For Question 1, the difference between the two groups suggests that by focusing on operator’s gaze point, participants have the tendency to answer “Not sure” as caterpillar is barely inside the field of vision (Fig. 12). In contrast, for Question 9 the difference seems to arise from the boom not being marked as one of the operator’s eye gaze points (Fig. 13).
Moreover, in the co-occurrence network analysis, showing the usage of words combination distribution, the Control Group used more general key terms, while the Test Group used words related to operator’s gaze for the last free short answer question. Without focal point guidance, the Control Group seems to respond based on common sense, leading to more generic answers (Fig 14 and Fig 16).

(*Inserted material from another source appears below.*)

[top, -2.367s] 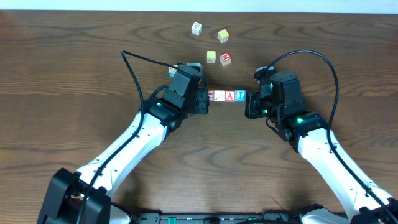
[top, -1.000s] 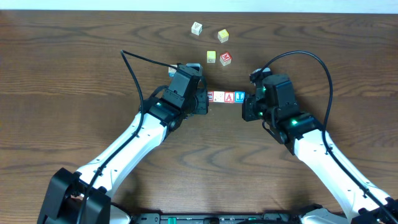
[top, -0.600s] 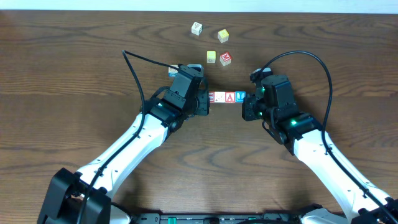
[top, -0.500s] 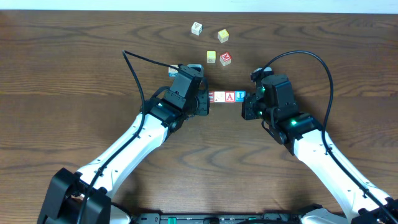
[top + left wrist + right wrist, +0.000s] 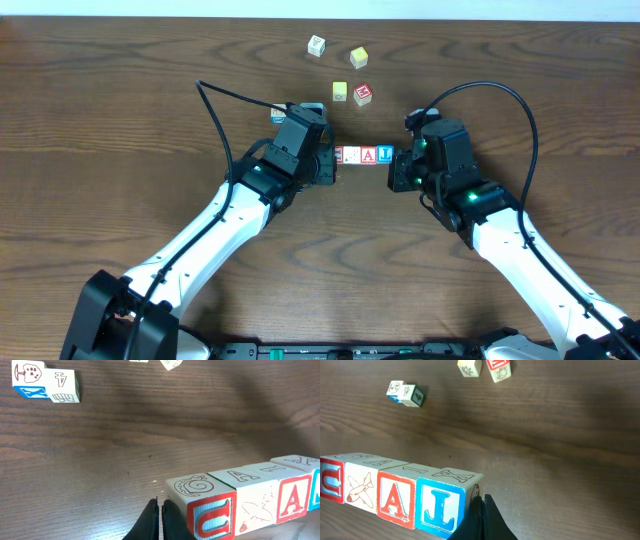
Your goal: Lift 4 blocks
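We see the row of four small wooden alphabet cubes [image 5: 366,155] on the dark wooden bench [image 5: 120,100], long axis left to right. Left jaws, clenched on nothing, sit right at its red-framed C cube [image 5: 212,517]; right jaws, likewise clenched, meet the blue-lettered L cube [image 5: 440,505]. Squeeze inward, we reckon.

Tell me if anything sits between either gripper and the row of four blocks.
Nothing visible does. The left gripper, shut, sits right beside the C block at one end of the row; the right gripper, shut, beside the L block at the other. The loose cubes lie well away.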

Interestingly, the term ‘excavate’ did not appear at all in the Test Group’s responses. Since ‘excavate’ is not a likely term to be used in describing the ‘knacks’ of the excavation work itself, the video seems to have unintentionally directed participants’ focus to the items seen during the work-that is, the operator’s gazing point. As a result, they were guided to perform a more detailed analysis of excavator’s knacks, answering the question without using the easily visualized yet superficial term ‘excavate’. This approach resulted in a wider variety of responses (Fig. 15 and Fig. 17).
The detection of specific objects or items indicated by the operator’s gaze points in the Test Group was in line with the findings of previous research9), which highlighted the effectiveness of visualizing gaze behavior in conveying focal points. It can be inferred that superimposing gaze points onto real-world visual field footage holds potential as a method for communicating the cognitive processes of skilled operators during their tasks. However, to enhance this effect, further investigation into methods of information presentation and related factors is expected.
The test results indicate no substantial overall difference in the effectiveness of the training tool between the two groups. However, question-level analyses revealed significant variations in both qualitatively and quantitatively.
These findings highlight the need to refine the skill visualization methods to better engage users and capture their attention. Rather than merely displaying a video with gaze points in different colors, incorporating arrows that highlight specific gaze points, along with supplementary information such as detailed illustrations of correct bucket positions or tips from skilled workers, can better guide construction technicians during their training. This is particularly important in addressing labor shortages, as such a tool would allow skilled workers to provide little to no guidance, saving them time by reducing the need for direct teaching. In turn, young technicians train more effectively, helping to alleviate both the challenges of an aging workforce and the ongoing labor shortage.
Engagement can be encouraged by simulating a game-like experience in excavation training, where technicians will be rewarded upon completing each stage and gradually progress to the next phase. By establishing clear goals, technicians are motivated to complete the training with enthusiasm while internalizing the skilled workers’ knacks. Not only that this approach boosts their focus, but also it creates a sense of achievement, making training more effective and enjoyable.
The current method of visualizing eye-gaze points certainly still requires improvement. By using interactive digital tools that stimulate engagement, it has the potential to accelerate technicians’ learning curves efficiently, creating an innovative and unconventional training experience. This method can help technicians develop their skills in a more engaging way, offering a solution to address labor shortages and the aging population within the construction industry.